# TASK DESCRIPTION
Every line of the data is to be output verbatim.

# SUPPLIED INFORMATION
○ ○ ○

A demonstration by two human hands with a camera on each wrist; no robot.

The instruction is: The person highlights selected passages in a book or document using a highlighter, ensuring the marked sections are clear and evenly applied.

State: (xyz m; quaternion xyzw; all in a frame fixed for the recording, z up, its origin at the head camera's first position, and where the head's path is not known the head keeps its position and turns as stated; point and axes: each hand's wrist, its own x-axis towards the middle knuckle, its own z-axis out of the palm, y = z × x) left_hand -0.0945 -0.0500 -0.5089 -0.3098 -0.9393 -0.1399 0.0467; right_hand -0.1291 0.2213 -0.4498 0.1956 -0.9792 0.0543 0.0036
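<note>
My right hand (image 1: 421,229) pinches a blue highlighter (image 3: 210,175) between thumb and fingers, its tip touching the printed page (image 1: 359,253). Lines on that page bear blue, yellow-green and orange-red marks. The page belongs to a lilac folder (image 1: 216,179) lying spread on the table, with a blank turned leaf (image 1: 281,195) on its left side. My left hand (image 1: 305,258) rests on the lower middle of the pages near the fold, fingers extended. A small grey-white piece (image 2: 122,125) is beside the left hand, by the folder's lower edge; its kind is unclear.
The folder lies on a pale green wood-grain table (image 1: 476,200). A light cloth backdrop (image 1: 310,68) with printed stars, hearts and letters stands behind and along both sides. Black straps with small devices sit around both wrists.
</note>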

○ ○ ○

# EXERCISE RESULT
A demonstration by two human hands with a camera on each wrist; no robot.

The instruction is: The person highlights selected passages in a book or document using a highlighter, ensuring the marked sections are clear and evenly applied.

State: (xyz m; quaternion xyzw; all in a frame fixed for the recording, z up, its origin at the head camera's first position, and where the head's path is not known the head keeps its position and turns as stated; point and axes: each hand's wrist, its own x-axis towards the middle knuckle, its own z-axis out of the palm, y = z × x) left_hand -0.0945 -0.0500 -0.5089 -0.3098 -0.9393 -0.1399 0.0467; right_hand -0.1291 0.2213 -0.4498 0.1956 -0.9792 0.0543 0.0036
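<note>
My right hand (image 1: 421,229) pinches a blue highlighter (image 3: 210,175) between thumb and fingers, its tip touching the printed page (image 1: 359,253). Lines on that page bear blue, yellow-green and orange-red marks. The page belongs to a lilac folder (image 1: 216,179) lying spread on the table, with a blank turned leaf (image 1: 281,195) on its left side. My left hand (image 1: 305,258) rests on the lower middle of the pages near the fold, fingers extended. A small grey-white piece (image 2: 122,125) is beside the left hand, by the folder's lower edge; its kind is unclear.
The folder lies on a pale green wood-grain table (image 1: 476,200). A light cloth backdrop (image 1: 310,68) with printed stars, hearts and letters stands behind and along both sides. Black straps with small devices sit around both wrists.
</note>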

The work on this exercise has been completed.